Desde que la ministra de Seguridad Social, Elma Sainz, anunció que plantearía hacer una reforma de la Incapacidad Laboral Temporal, (ILT), de forma que los trabajadores que lo deseen puedan trabajar algunas horas estando de baja, la catarata de reacciones ha sido constante. Desde sus socios en el consejo de ministros, a los sindicatos y empresarios, pasando por los partidos políticos que sustentan al propio gobierno, las asociaciones de pacientes del cáncer, etcétera. Todos con mayor o menor contundencia se han opuesto. Para la mayoría, la propuesta supone un retroceso en los derechos de los trabajadores. La ministra de trabajo resumió el rechazo en una sola frase, “con la salud de los trabajadores no se juega”.
Al margen de los avatares que la propuesta conlleve, lo cierto es que la presentación ha sido la ejemplificación de cómo no debe hacerse un anuncio de estas características. Presentar una propuesta como esta, sin antes haber hecho un estudio serio y riguroso sobre las causas del incremento de las bajas laborales, sin ponerse de acuerdo con los agentes sociales, sin coordinarse con el Ministerio de Trabajo y de Sanidad o con las asociaciones de distinto tipo que están relacionadas por defender afectados de enfermedades de larga duración, es un tremendo error que puede condenar al fracaso una iniciativa, como mínimo discutible, y que así vista da la sensación de ser una ocurrencia más que llevar al cesto de las ideas que luego se pagan en las urnas.
Lo cierto es que desde 2023 se registran 450 bajas por cada mil trabajadores, la máxima proporción registrada en las últimas décadas.
Esto supone que el gasto en subsidios de incapacidad temporal se haya disparado un 17’6% en los ocho meses del 2024 hasta los 10.422 millones de euros. En ocho meses se ha gastado el 86% del presupuesto estimado para todo el año 2024, lo cual obligará a ampliar las previsiones de gasto en más de 3.000 millones de euros para terminar el año.
Pero estos alarmantes datos no van a resolverse con la propuesta de la Ministra, es más, las razones de estos incrementos pueden deberse al incremento de la población trabajadora, a la mayor media de edad de los mismos, a la demora de las respuestas de los servicios públicos de salud en rehabilitaciones, cirugía, luxaciones, lesiones menores, etcétera. Con enormes listas de espera y a la existencia de unos servicios de prevención de riesgos y salud laboral de las empresas que, por la razón que sea, no están haciendo bien su trabajo.
Evaluar previamente estos y otros factores, y esperar a que se materialicen en todas las Comunidades Autónomas los convenios con las Mutuas impulsados por la mesa de diálogo social, para colaborar con el sistema de salud en el tratamiento de enfermedades con grandes listas de espera, hubiese sido lo prudente.
A grandes rasgos, y con la información que ha transmitido la Ministra, la idea es introducir una figura a caballo entre “el alta y la baja médica”. El trabajador incapacitado podría, de esta manera, volver a trabajar parcialmente para que la reincorporación sea más progresiva, aunque tendría que estar sujeto a la voluntad personal y siempre bajo supervisión médica.
Seguramente los supuestos de acogida más claros sean los enfermos de larga duración y el de los trabajadores con pluriactividad, es decir, aquellos que tengan más de un trabajo en alta en la Seguridad Social y puedan estar de baja para uno de ellos, pero puedan desarrollar el trabajo en el otro.
Los recelos, además de por la presentación, vienen fundamentalmente con la palabra “voluntariedad”; un término que, en el ámbito de las relaciones laborales, está muy descafeinado por las coacciones y presiones que desde las empresas se pueden hacer sobre las personas afectadas por bajas prolongadas.
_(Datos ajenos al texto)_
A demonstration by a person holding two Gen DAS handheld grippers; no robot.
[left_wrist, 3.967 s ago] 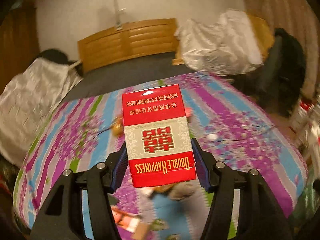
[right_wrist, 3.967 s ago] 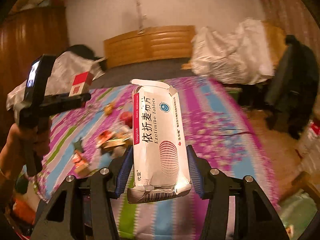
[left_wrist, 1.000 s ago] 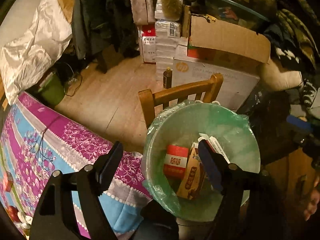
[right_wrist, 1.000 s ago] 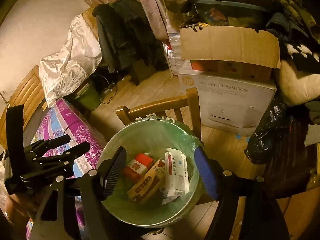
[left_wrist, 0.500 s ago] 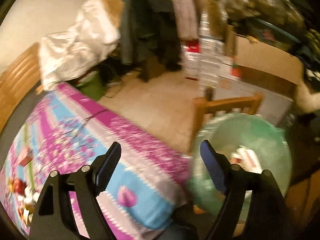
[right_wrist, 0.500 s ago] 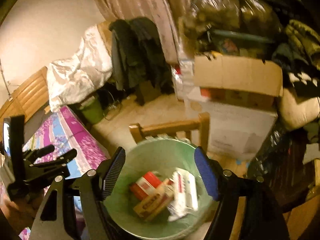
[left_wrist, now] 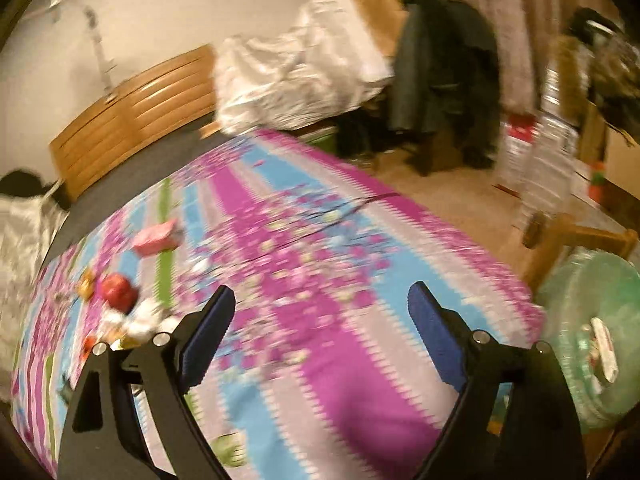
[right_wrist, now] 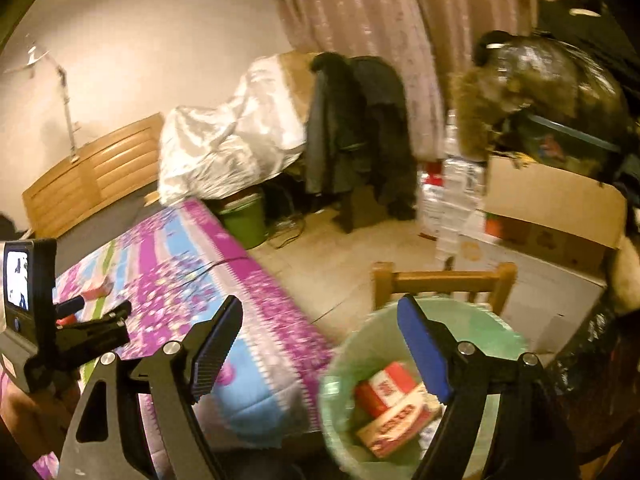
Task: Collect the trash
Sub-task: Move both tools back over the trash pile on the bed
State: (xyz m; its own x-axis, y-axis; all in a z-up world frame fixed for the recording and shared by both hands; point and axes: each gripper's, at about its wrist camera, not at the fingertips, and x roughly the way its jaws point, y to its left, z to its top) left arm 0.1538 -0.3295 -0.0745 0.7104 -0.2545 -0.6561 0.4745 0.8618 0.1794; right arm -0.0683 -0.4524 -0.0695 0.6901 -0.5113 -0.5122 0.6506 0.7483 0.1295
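Both the left tongs (left_wrist: pixel 320 312) and right tongs (right_wrist: pixel 320 320) were held wide, having just been opening, with nothing between them, while the discarded cartons (right_wrist: pixel 394 408) lay in the green-lined bin (right_wrist: pixel 340 364) below the right tongs and more litter (left_wrist: pixel 120 296) remained on the bed (left_wrist: pixel 320 240).

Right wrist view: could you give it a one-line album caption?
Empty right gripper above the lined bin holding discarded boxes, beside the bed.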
Hay veces que una enfermedad puede ser parcialmente compatible con el trabajo e incluso conveniente para una mejor recuperación. Entiendo que, si el día antes de una alta médica el trabajador está enfermo y al día siguiente recuperado, es una ficción. Ahora bien, para poder avanzar en el debate y evitar la manipulación del mismo es imprescindible que en la propuesta se garantice que siempre habrá una supervisión médica de la sanidad pública, que la decisoria voluntariedad del trabajador esté garantizada por algún sistema externo a la empresa, que haya un compromiso de los servicios de prevención y salud laboral, y sobre todo, la disposición favorable de la empresa para no utilizar su preeminencia como presión.
“Esto no va de que se trabaje estando enfermo, sino de que no haya que esperar a recibir el alta definitiva para poder regresar al trabajo en la medida en que sea posible y en función de cada caso”. Decía recientemente Octavio Granados, que fue Secretario de Estado de Seguridad Social entre 2004/11.